Nous suivons alors le périple des deux jeunes enfants inconscients des dangers qu’ils encourent. Le lecteur est alors naturellement poussé à imaginer le voyage d’enfants migrants.

La troisième partie et fin du récit est à nouveau racontée  par la mère. Les différentes parties sont enrichies de textes, documents et Polaroïd. 

Le moins que l’on puisse dire, c’est que ce roman est très particulier. Se mélangent à l’histoire du voyage de cette famille, d’autres voyages historiques et actuels. L’écriture est très belle et souvent poétique mais la construction de l’ensemble du roman est surprenante et parfois même déstabilisante. Il s’agit d’un texte à la plume unique.
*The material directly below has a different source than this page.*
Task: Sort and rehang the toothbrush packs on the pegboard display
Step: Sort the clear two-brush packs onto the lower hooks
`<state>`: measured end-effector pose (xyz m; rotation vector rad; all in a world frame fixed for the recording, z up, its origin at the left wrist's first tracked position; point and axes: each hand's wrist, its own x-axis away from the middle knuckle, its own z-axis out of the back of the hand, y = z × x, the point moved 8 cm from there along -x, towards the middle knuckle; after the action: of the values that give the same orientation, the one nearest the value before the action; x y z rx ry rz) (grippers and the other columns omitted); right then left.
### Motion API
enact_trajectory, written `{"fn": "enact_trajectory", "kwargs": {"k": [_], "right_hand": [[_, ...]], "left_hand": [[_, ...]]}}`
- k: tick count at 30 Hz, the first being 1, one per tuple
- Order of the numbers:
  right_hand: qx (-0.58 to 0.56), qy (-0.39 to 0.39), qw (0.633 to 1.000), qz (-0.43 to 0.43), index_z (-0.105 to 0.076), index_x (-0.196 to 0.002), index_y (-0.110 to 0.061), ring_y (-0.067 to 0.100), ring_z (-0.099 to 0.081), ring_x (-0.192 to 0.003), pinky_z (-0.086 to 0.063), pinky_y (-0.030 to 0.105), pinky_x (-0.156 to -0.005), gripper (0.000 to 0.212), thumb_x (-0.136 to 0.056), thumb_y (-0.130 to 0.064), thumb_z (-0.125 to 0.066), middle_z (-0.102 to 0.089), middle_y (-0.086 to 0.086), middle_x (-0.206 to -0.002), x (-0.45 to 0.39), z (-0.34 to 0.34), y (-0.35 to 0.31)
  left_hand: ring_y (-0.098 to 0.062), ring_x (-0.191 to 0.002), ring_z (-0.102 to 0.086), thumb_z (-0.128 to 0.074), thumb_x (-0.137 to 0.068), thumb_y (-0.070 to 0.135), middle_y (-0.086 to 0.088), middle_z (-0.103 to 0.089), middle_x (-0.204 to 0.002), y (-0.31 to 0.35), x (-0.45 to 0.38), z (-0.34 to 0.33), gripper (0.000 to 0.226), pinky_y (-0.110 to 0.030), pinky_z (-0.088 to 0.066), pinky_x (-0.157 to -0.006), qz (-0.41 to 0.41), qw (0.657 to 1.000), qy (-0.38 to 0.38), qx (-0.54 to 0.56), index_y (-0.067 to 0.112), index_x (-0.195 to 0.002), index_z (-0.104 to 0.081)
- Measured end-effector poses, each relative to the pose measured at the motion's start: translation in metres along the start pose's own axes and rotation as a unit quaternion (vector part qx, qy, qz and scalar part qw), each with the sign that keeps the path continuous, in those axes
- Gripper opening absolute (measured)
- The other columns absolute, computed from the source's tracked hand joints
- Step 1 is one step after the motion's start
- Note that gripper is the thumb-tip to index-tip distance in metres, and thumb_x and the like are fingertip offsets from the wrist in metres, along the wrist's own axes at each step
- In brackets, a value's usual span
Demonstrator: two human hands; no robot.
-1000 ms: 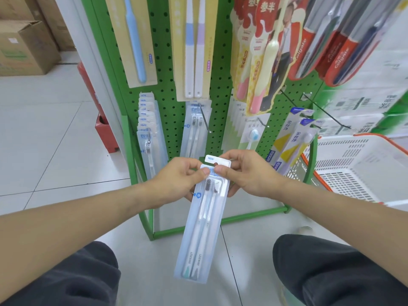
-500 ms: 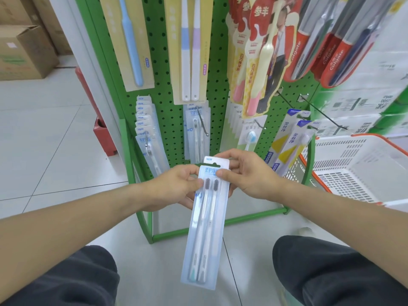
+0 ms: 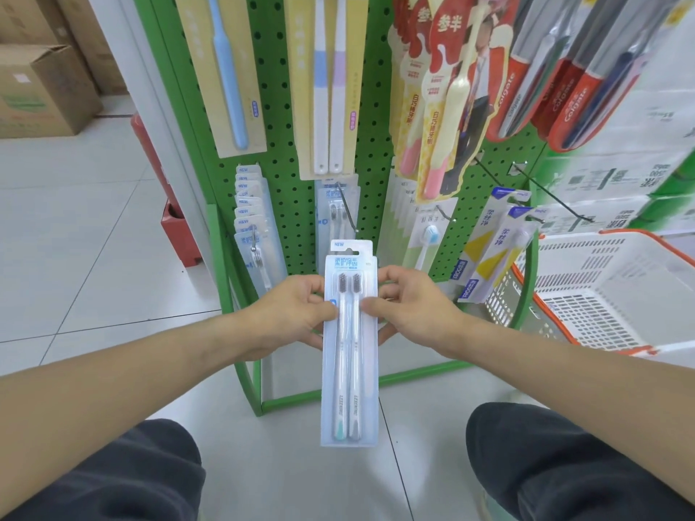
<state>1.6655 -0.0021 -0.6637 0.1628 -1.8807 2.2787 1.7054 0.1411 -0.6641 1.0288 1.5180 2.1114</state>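
Toothbrush pack [image 3: 349, 344], twin brushes, clear blister: held upright before the green pegboard [image 3: 278, 118].
Left hand [image 3: 291, 317] and right hand [image 3: 408, 308] pinch its opposite edges below the bristles; matching packs [image 3: 337, 208] hang directly behind; white basket [image 3: 609, 291] at right.

Upper-row toothbrush packs on the green pegboard [image 3: 274, 107]: tops cut off by the upper frame edge, hooks out of view. Held twin toothbrush pack [image 3: 349, 344]: its back hides the fingers of the left hand [image 3: 289, 317] and right hand [image 3: 410, 310] beyond the thumbs, and a second card edge shows behind it, count of packs held not determinable. White basket [image 3: 601, 295]: cut off by the right frame edge; small print on the hanging packs too fine to read.
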Motion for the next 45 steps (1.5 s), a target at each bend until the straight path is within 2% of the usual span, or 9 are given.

Voilà plusieurs jours que j’ai terminé ce livre avec soulagement je l’avoue. Le manque d’action, des longueurs sans intérêt et une recherche de sens à certains passages ont failli me faire abandonner cette lecture qui m’a pris beaucoup de temps. Pourtant, je dois admettre qu’elle me laissera un souvenir marquant.
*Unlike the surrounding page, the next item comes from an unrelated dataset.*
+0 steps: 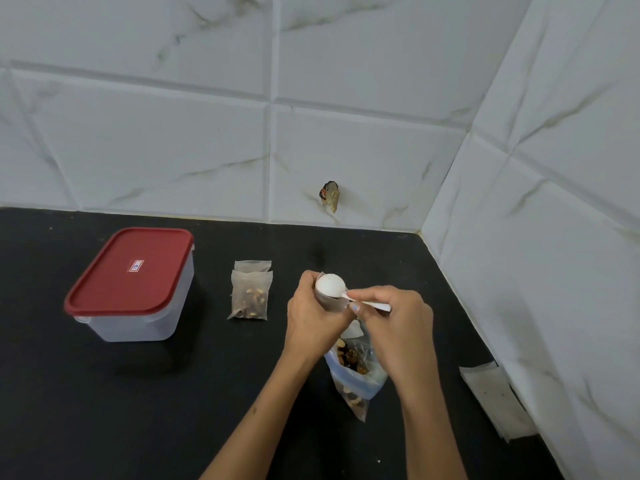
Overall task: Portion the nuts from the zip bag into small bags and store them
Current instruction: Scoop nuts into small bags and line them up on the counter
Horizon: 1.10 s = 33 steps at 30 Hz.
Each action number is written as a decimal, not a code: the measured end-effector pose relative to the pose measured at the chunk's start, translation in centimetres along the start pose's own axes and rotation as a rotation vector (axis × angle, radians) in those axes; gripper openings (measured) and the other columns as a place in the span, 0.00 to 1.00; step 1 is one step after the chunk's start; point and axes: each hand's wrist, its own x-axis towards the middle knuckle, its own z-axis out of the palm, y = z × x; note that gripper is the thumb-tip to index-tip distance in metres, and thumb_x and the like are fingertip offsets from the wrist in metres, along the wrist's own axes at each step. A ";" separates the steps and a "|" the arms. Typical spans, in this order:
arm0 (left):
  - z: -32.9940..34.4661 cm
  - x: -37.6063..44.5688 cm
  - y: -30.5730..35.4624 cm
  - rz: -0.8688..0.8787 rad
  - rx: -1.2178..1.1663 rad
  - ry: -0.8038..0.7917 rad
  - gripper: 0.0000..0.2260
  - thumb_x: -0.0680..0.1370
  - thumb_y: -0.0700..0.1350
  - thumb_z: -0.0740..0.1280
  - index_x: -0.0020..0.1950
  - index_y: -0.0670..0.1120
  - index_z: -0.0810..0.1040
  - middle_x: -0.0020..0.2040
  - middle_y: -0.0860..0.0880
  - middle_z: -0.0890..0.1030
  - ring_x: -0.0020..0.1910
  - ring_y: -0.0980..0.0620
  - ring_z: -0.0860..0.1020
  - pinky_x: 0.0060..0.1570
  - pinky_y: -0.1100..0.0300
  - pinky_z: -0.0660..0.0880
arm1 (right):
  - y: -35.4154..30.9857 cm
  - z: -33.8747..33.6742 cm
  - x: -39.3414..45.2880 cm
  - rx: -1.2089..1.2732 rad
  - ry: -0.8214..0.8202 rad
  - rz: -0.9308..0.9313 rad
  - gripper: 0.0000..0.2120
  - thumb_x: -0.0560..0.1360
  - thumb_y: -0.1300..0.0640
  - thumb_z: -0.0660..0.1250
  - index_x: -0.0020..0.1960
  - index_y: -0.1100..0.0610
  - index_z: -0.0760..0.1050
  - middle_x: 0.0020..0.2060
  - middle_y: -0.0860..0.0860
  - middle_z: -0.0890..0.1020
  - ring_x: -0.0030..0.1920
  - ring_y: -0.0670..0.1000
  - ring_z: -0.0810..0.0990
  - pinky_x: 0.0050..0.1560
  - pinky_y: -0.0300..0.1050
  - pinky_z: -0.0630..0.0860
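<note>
My left hand (pixel 313 315) fingers curled round small bag (pixel 329 303), worktop's right half; right hand (pixel 391 311) pinching spoon (pixel 331 285) handle. Bag looks limp, light: I'd grip near mouth. Zip bag (pixel 356 379) just below.

Lidded box (pixel 130 284) at left, filled bags (pixel 250 294) beside it, zip bag (pixel 356 375) right, nearer.

Left: red-lidded container (pixel 130 282) — bare counter (pixel 104 410) in front.
Middle: filled small bags (pixel 251 294).
Right: wall (pixel 554 237) — close.
</note>
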 end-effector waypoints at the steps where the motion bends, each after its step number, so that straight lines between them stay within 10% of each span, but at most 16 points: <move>1: 0.0 0.0 0.0 -0.001 -0.020 0.000 0.17 0.67 0.43 0.77 0.49 0.49 0.71 0.41 0.55 0.78 0.38 0.64 0.76 0.35 0.73 0.71 | 0.0 -0.1 0.0 -0.005 0.001 0.002 0.09 0.73 0.62 0.70 0.50 0.52 0.83 0.41 0.41 0.81 0.42 0.36 0.77 0.40 0.20 0.69; 13: -0.3 -0.1 -0.4 0.065 -0.044 -0.049 0.16 0.67 0.39 0.76 0.47 0.49 0.70 0.38 0.54 0.77 0.36 0.66 0.76 0.36 0.71 0.74 | -0.9 -0.7 -0.1 -0.027 -0.149 0.079 0.08 0.75 0.61 0.68 0.50 0.51 0.82 0.40 0.41 0.80 0.41 0.37 0.77 0.40 0.27 0.73; 21: -0.7 0.0 -1.5 0.045 -0.036 -0.026 0.17 0.66 0.40 0.76 0.47 0.49 0.72 0.41 0.53 0.78 0.40 0.59 0.77 0.39 0.66 0.76 | -0.4 -1.9 0.2 0.163 0.120 0.131 0.08 0.74 0.60 0.69 0.48 0.49 0.82 0.42 0.41 0.82 0.43 0.38 0.78 0.38 0.28 0.68; 33: -4.3 -0.8 -1.7 -0.094 -0.212 -0.032 0.22 0.63 0.46 0.80 0.48 0.43 0.72 0.38 0.53 0.75 0.34 0.65 0.74 0.37 0.70 0.73 | 5.4 3.6 -0.1 -0.394 -0.159 0.406 0.08 0.76 0.55 0.65 0.54 0.50 0.78 0.48 0.47 0.80 0.46 0.46 0.77 0.45 0.42 0.76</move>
Editions de l’Olivier, 2019, traduit de l’anglais par Nicolas Richard, 471 pages

2 Comments

  • Electra

    ah la fin de ton billet.. je crois que Marie-Claude a abandonné, je l’ai croisé hier à la bibli et j’ai failli l’emprunter mais bon j’ai tellement de livres à lire !

    • meellaa

      Le temps a passé et j’y repense souvent en bien, il vaut le détour. Mais très particulier, en plus c’est un pavé.